One To Watch: Apache Samza, the continuous computation stream processing system
Theres a new project in the Apache Incubator, as LinkedIn pushes their stream processing framework to the open source foundation.
It’s no bad thing to see such a flurry of activity but keeping track on the latest data developments isn’t easy. There’s now another name to remember with a new proposal, Samza, appearing recently in the Apache Incubator.
Samza’s concept is simple enough. The stream processing system is designed to run continuous computation on infinite streams of data from publish-subscribe systems. The user writes a stream processing task and executes it as a Samza job. Samza then acts as the operators, routing messages between the tasks and systems they are addressed to
Created within LinkedIn to “enable easier processing of streaming data on top of Apache Kafka”, the framework also uses Apache YARN, the resource manager set for Hadoop 2.0, to deploy tasks in a distributed clusters. The proposal also states YARN is used to “make decisions about stream processor locality, co-partition of streams and provide security.”
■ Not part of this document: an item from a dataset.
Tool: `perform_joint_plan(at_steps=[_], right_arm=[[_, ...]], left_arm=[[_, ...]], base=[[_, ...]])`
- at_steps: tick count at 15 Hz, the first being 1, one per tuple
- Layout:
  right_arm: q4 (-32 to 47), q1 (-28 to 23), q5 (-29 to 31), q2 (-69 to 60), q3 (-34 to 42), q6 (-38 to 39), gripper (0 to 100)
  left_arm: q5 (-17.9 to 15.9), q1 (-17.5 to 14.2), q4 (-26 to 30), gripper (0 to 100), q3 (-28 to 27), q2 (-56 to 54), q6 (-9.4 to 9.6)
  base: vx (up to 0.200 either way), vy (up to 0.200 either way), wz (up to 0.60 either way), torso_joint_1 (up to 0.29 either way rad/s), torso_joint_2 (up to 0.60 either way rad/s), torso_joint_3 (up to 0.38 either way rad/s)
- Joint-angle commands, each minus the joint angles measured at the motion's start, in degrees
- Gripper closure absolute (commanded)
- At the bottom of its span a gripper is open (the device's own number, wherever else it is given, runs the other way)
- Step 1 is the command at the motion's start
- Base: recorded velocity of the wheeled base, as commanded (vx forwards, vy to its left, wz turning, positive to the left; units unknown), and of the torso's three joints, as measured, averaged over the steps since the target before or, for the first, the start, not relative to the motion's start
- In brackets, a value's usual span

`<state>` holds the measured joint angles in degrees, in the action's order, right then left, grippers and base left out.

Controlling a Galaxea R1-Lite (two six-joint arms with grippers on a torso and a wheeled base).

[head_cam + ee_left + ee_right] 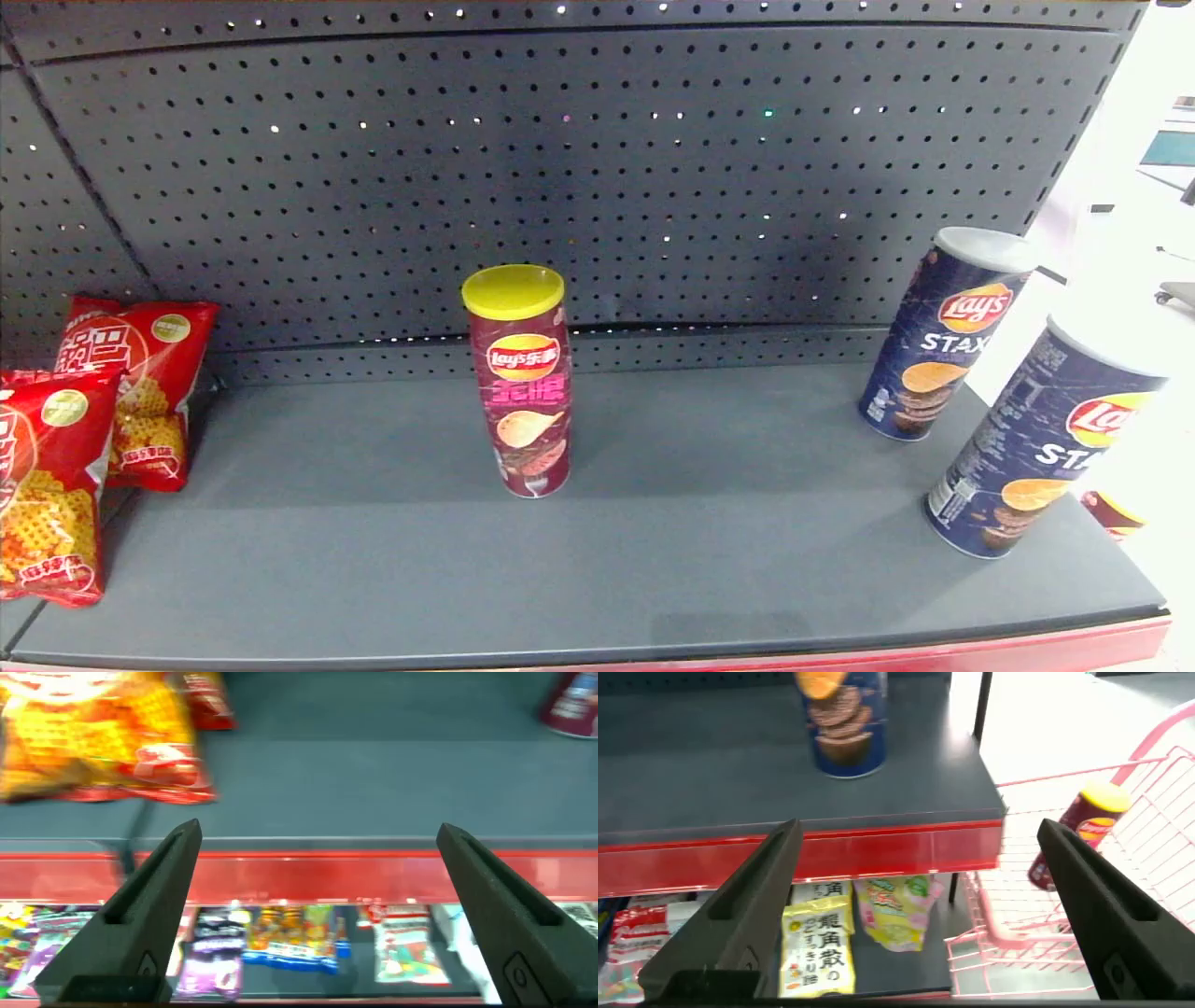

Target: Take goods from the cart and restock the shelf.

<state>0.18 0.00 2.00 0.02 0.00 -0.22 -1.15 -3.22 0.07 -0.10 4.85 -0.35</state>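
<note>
A maroon chips can (521, 378) with a yellow lid stands upright in the middle of the grey shelf (709, 523). Two dark blue cans (943, 331) (1036, 439) stand at its right end, and the nearer one appears as the blue can (842, 723) in the right wrist view. Another maroon can (1078, 831) with a yellow lid lies in the pink cart (1148, 873), to the right of the shelf. My left gripper (320, 829) hangs open in front of the shelf's red front edge (308, 870). My right gripper (919, 826) is open too, before the shelf's right end, holding nothing.
Red snack bags (89, 439) lean at the shelf's left end, also seen as red bags (93, 733). The lower shelf holds small packets (280, 943) and yellow and green bags (822, 938). A perforated back panel (560, 168) closes the rear.
</note>
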Motion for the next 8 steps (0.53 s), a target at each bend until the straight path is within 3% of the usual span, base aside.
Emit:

It’s hardly a surprise to see the social network’s development team plumb for Kafka, the distributed publish-subscribe system they created, nor is it to see them use Scala, being big fans of the functional JVM language.
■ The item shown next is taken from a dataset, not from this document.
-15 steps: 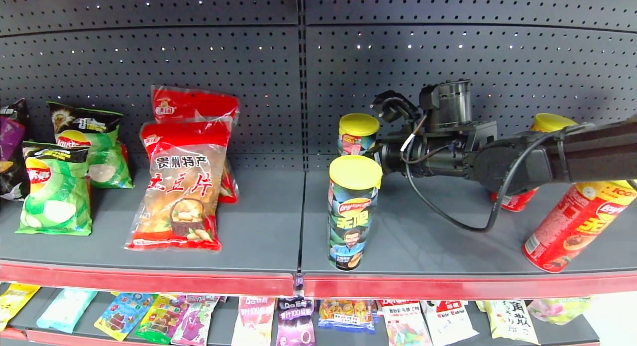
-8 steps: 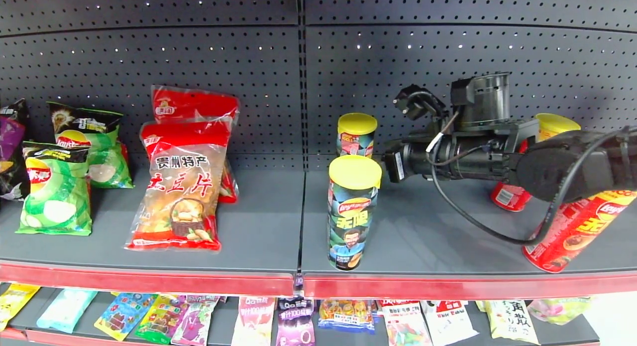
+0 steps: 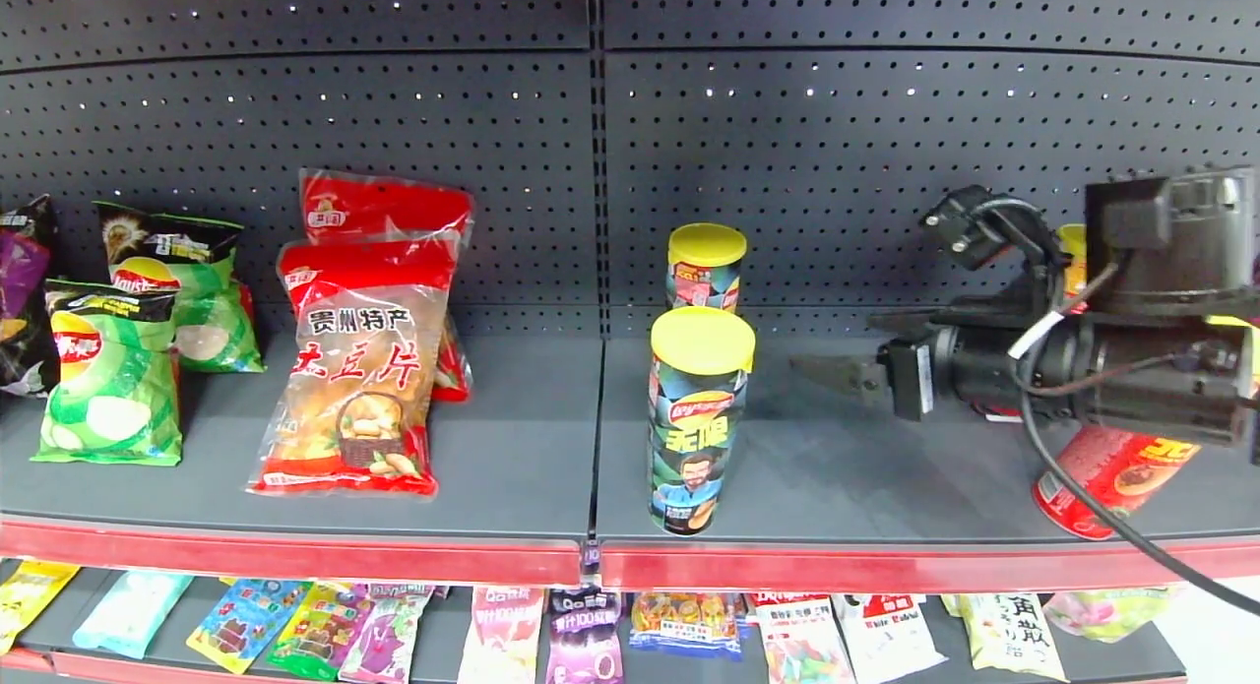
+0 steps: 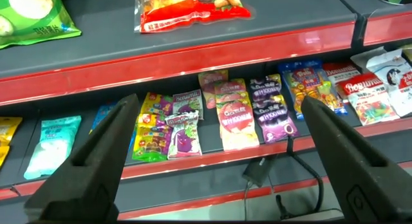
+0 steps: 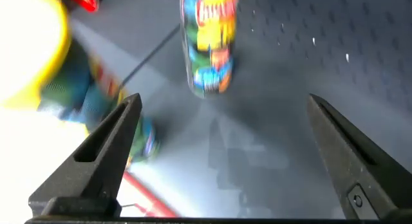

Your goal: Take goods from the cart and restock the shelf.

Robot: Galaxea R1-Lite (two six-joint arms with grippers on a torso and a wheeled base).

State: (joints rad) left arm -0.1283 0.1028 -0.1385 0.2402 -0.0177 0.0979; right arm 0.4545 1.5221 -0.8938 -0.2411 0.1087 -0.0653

The LinkedIn team have chosen to bring the project to Apache in hope that it “will be useful to many organizations facing a similar need” to theirs, but also say that because of Samza’s design, new use cases will emerge.
“The ASF is the natural choice to host the Samza project as its goal of encouraging community-driven open-source projects fits with our vision for Samza,” the proposal reads. With many other data projects residing at Apache, the team expect Samza to integrate with Zookeeper, YARN, HDFS and log4j in time.
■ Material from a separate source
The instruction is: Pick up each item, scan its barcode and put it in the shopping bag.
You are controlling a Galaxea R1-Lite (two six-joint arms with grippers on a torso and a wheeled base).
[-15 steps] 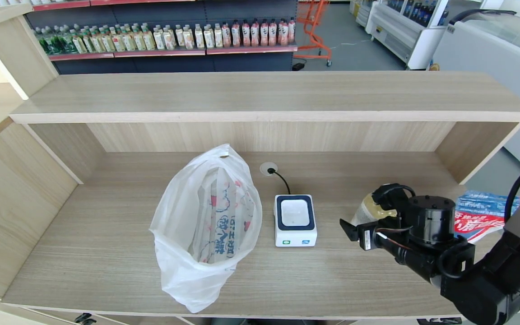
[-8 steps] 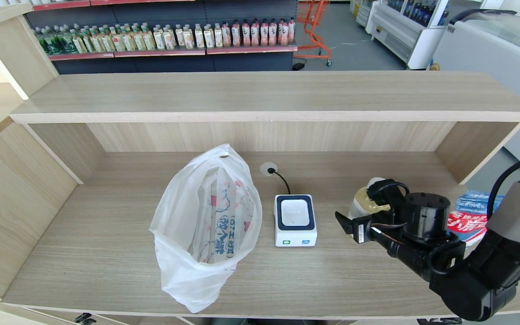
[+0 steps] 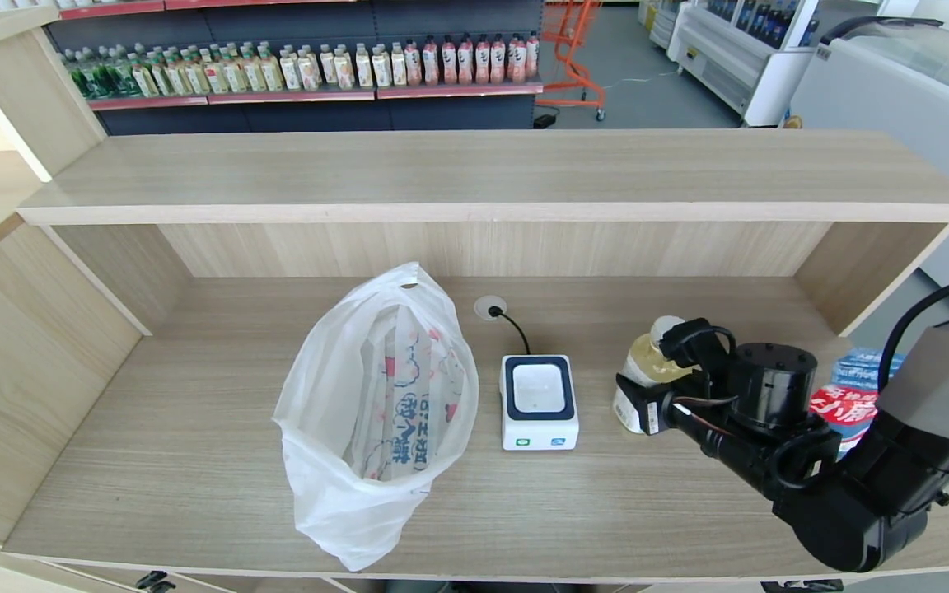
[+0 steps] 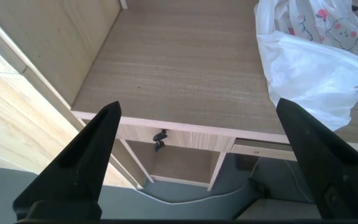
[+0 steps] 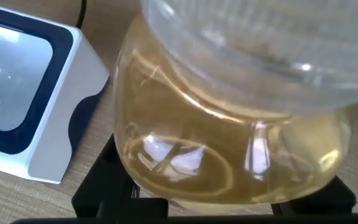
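right gripper (image 3: 662, 380) around one bottle (image 3: 646, 359)

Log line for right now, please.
right gripper: shut on bottle, right of scanner | left gripper: open, above counter edge | bag: pouch inside | packet: far right

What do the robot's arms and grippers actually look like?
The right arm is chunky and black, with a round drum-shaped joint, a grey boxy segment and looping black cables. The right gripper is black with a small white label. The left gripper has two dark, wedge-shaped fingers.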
Despite being created just 18 months ago, Samza’s committers say the framework has seen fast adoption. At the same time they recognise the real challenge is to foster a diverse enough community behind it, with LinkedIn currently being the only internal user. Fortunately, the four initial committers all hold varying degrees of open source experience.With LinkedIn’s engineering pedigree held in great regard, the project should fly once it gets out of the Apache Incubator.